■ **YOUR ASSIGNMENT**
Give the number of lines in the material below that contain the word "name". No other content is needed.

== == ==

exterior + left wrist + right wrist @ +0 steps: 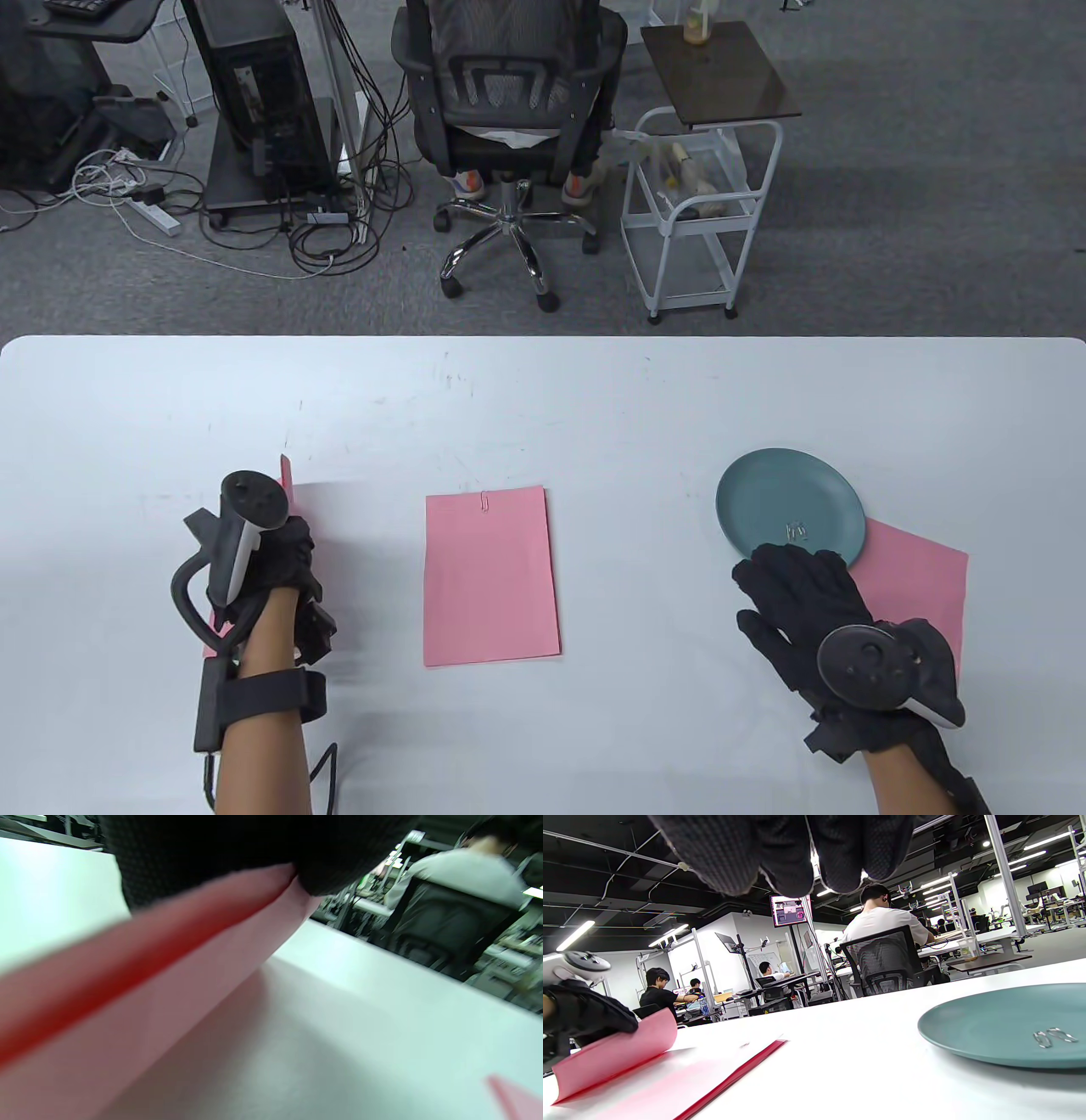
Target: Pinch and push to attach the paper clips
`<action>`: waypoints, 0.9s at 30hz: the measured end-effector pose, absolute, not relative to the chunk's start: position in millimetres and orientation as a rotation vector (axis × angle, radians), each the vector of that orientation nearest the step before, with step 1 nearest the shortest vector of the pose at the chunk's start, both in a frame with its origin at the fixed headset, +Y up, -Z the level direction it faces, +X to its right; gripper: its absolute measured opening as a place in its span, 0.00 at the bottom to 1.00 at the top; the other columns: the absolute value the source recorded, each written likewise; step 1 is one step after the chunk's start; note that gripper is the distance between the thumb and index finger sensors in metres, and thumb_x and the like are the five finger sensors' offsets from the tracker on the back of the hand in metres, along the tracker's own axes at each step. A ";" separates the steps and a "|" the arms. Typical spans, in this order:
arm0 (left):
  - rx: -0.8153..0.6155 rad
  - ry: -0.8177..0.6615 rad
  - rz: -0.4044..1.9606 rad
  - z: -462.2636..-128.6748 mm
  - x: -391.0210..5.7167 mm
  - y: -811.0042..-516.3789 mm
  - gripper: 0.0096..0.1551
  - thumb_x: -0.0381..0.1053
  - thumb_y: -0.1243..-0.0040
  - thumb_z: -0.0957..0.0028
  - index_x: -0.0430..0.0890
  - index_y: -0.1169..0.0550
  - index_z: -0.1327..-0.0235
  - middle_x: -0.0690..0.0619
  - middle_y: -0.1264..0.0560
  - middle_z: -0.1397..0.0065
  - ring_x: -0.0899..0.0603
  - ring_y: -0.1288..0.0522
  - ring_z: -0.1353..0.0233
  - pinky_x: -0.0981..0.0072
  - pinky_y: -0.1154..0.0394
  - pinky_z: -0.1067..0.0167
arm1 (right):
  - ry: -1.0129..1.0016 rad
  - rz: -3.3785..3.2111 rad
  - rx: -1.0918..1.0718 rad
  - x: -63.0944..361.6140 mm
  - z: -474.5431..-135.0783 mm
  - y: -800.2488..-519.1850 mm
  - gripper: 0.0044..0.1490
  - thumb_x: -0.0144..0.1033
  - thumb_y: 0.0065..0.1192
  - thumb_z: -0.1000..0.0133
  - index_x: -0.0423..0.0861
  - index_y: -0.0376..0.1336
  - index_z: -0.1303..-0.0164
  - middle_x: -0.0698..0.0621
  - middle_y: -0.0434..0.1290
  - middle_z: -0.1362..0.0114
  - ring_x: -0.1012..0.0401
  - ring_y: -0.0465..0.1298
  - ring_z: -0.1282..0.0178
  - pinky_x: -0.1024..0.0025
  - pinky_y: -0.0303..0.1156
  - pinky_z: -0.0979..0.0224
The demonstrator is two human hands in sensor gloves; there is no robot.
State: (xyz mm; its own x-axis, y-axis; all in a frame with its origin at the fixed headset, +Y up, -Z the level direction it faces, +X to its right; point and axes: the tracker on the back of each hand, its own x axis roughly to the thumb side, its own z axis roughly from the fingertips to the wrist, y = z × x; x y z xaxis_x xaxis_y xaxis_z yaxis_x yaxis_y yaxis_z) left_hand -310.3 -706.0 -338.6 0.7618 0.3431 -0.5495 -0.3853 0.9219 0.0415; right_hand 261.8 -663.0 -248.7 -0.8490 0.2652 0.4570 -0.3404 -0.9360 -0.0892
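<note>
My left hand (pixel 284 552) grips the edge of a pink paper sheet (pixel 287 477) at the table's left and holds that edge lifted; the left wrist view shows the sheet (pixel 169 963) pinched under my gloved fingers (pixel 212 849). A second pink sheet (pixel 490 577) lies flat in the middle with a paper clip (pixel 484 501) on its far edge. A teal plate (pixel 764 492) at the right holds loose paper clips (pixel 795 531), also seen in the right wrist view (pixel 1052 1036). My right hand (pixel 789 564) is open and empty, fingers over the plate's near rim.
A third pink sheet (pixel 920 577) lies under the plate and my right hand. Beyond the table's far edge stand an office chair (pixel 509 127) and a white cart (pixel 700 212). The table (pixel 543 399) is white.
</note>
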 end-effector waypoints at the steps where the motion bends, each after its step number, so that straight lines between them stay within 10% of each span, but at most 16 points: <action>1: -0.055 0.566 0.401 -335.1 -309.2 -701.4 0.22 0.50 0.35 0.35 0.40 0.18 0.36 0.40 0.15 0.38 0.43 0.10 0.49 0.55 0.14 0.51 | -0.236 2.740 0.644 261.4 -248.9 -663.4 0.36 0.48 0.56 0.35 0.47 0.60 0.18 0.41 0.60 0.14 0.43 0.58 0.16 0.43 0.43 0.16; 14: 0.411 0.188 0.593 -265.4 -257.0 -629.1 0.21 0.51 0.37 0.35 0.42 0.20 0.34 0.42 0.16 0.36 0.43 0.11 0.46 0.54 0.14 0.49 | -0.185 2.741 0.692 252.0 -246.7 -668.8 0.36 0.48 0.56 0.35 0.47 0.60 0.18 0.41 0.60 0.14 0.43 0.58 0.16 0.43 0.43 0.16; 27: 0.321 -0.328 1.140 -246.0 -182.3 -649.4 0.21 0.51 0.40 0.32 0.48 0.23 0.29 0.47 0.20 0.28 0.41 0.17 0.34 0.48 0.21 0.36 | -0.080 2.643 0.714 246.0 -250.3 -678.1 0.37 0.49 0.56 0.35 0.47 0.59 0.17 0.41 0.60 0.14 0.43 0.58 0.16 0.43 0.44 0.16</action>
State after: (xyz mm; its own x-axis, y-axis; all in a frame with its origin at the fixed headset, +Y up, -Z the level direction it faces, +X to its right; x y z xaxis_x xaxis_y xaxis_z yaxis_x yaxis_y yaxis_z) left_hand -182.3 -649.4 -246.0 0.3804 0.8278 0.4124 -0.9204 0.3824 0.0814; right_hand 246.0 -678.1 -250.3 -0.7895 0.3638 0.4944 -0.3930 -0.9183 0.0482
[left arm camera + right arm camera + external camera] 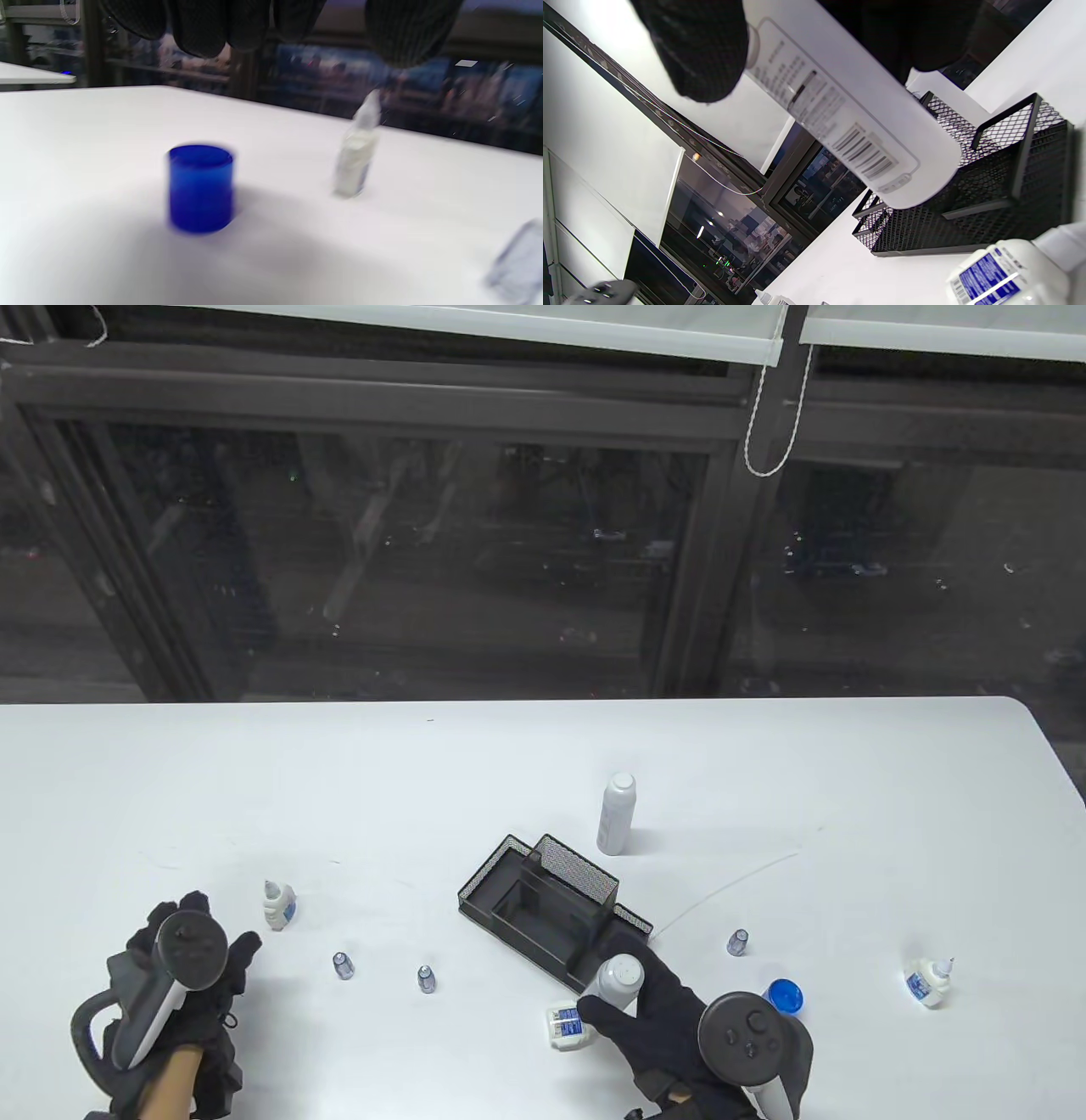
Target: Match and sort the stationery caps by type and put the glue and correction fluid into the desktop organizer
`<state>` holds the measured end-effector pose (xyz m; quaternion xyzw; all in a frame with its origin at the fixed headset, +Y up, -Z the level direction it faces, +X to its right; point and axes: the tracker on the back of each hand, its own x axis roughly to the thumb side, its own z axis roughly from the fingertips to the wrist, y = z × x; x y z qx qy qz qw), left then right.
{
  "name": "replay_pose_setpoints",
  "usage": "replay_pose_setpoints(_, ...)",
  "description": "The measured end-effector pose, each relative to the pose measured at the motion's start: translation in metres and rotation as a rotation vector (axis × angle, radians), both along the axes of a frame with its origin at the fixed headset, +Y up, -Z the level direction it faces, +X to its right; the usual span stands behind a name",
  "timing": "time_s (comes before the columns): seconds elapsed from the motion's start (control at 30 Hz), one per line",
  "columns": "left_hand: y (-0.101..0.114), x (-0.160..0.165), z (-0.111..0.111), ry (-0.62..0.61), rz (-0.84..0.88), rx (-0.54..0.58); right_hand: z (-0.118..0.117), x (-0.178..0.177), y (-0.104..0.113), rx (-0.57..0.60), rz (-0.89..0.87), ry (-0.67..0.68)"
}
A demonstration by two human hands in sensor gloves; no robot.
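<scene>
The right hand [653,1010] has its fingers and thumb wrapped round a white glue bottle [619,980], holding it tilted just at the near corner of the black mesh organizer [543,903]; my guess is it is being lined up to go base-first into one of the compartments, since the right wrist view shows the bottle's bottom end poised just over the mesh wall. The left hand [191,976] hangs over the desk [254,780] well to the left of the organizer, fingers loosely relaxed and holding nothing (a blue cap [200,188] stands beneath it in its own wrist view). A correction fluid bottle [564,1025] lies on its side just in front of the organizer, touching or nearly touching the right hand's fingers. A second glue bottle [617,814] stands upright just behind the organizer. Two small clear caps [342,965] sit left of it, another to its right, and small bottles stand well off on both sides. There is open room behind and left of the organizer, and the desk's right edge is well away.
</scene>
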<state>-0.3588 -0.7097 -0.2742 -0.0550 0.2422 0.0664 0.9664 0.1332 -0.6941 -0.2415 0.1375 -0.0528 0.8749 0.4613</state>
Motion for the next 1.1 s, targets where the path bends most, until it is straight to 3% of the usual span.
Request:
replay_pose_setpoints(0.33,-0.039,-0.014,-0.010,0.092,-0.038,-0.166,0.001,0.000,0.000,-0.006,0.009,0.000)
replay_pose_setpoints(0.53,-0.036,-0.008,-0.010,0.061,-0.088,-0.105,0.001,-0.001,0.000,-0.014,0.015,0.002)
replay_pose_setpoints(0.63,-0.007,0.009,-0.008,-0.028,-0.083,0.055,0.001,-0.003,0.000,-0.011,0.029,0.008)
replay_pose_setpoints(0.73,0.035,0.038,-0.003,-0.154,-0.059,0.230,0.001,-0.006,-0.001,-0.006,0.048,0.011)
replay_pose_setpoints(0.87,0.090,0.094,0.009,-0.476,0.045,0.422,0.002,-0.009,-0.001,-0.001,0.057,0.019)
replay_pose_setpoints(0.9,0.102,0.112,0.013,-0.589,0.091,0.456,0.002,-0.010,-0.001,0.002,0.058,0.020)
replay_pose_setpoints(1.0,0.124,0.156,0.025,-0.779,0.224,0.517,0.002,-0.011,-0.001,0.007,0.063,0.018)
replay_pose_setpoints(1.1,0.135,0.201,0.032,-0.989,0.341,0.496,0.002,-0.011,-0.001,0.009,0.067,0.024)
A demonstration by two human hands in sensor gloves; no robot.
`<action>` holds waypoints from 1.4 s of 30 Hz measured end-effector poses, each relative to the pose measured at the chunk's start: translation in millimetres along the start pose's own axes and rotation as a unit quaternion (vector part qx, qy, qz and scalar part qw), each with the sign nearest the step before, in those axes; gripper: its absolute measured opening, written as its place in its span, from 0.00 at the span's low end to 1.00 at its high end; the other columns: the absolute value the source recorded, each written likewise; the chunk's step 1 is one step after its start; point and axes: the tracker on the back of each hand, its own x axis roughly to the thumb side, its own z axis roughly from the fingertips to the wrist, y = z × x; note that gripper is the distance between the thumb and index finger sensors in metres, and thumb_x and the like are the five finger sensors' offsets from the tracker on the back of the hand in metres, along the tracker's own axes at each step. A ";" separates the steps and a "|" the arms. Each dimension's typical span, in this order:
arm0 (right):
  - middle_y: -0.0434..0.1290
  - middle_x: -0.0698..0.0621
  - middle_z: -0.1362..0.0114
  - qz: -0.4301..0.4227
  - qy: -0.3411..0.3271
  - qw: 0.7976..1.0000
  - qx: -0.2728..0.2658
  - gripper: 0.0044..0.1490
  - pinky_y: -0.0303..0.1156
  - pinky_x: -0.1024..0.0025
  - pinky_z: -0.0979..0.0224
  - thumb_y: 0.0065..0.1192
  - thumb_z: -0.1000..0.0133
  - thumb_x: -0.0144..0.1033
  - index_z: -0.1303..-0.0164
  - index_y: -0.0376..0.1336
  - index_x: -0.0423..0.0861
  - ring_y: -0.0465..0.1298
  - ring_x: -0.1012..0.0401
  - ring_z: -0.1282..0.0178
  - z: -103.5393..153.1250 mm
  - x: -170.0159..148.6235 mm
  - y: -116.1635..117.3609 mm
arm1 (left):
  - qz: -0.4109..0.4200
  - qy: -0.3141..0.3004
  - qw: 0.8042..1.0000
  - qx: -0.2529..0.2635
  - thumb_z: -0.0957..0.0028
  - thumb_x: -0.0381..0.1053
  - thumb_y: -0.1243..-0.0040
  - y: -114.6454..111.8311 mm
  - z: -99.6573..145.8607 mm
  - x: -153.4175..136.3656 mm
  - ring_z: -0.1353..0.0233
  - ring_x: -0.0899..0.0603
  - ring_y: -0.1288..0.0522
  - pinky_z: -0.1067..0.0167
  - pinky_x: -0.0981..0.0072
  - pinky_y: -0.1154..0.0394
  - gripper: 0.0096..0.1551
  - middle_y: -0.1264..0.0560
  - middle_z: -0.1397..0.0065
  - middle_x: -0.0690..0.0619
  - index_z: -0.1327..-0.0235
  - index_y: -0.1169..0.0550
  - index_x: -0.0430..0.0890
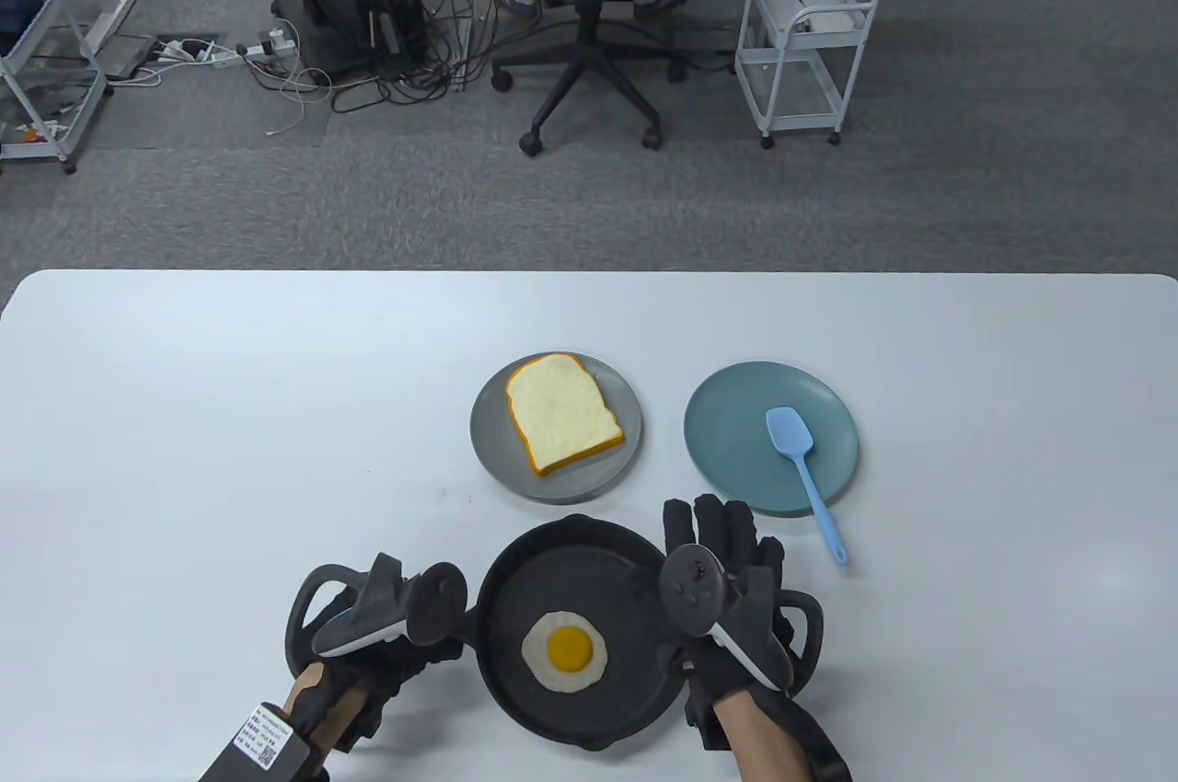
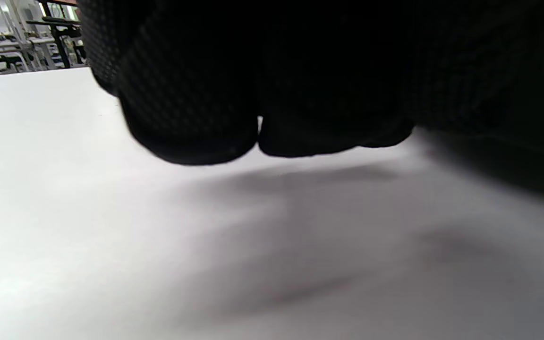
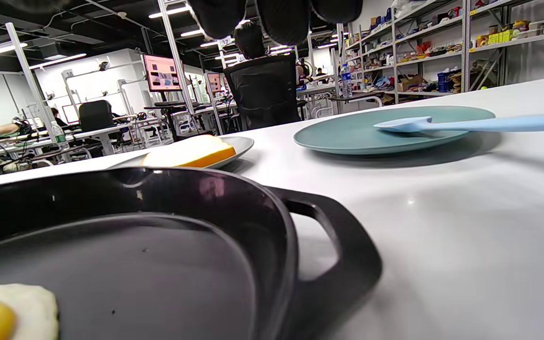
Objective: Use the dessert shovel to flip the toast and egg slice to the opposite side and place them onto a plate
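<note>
Far-right of right hand: dessert shovel on blue plate, handle nearest; fingers straight, empty. Left hand farther, seemingly curled.

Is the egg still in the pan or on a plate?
In the pan: the egg lies yolk-up on the black pan's floor; neither plate holds it.

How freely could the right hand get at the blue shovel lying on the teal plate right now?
Probably freely. The right hand hovers open over the pan's right edge, holding nothing, and the blue shovel's handle juts off the teal plate toward it, with only bare table between them.
</note>
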 end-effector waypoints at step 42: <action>0.52 0.42 0.07 0.003 0.018 1.000 0.024 0.56 0.47 0.31 0.20 0.49 0.52 0.71 0.16 0.50 0.50 0.49 0.41 0.10 -1.4 -1.6 4.8 | 0.168 0.068 0.980 0.080 0.63 0.79 0.62 8.0 18.4 -70.3 0.13 0.27 0.57 0.23 0.28 0.57 0.57 0.53 0.10 0.45 0.18 0.52 0.58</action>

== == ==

■ **EXERCISE RESPONSE**
2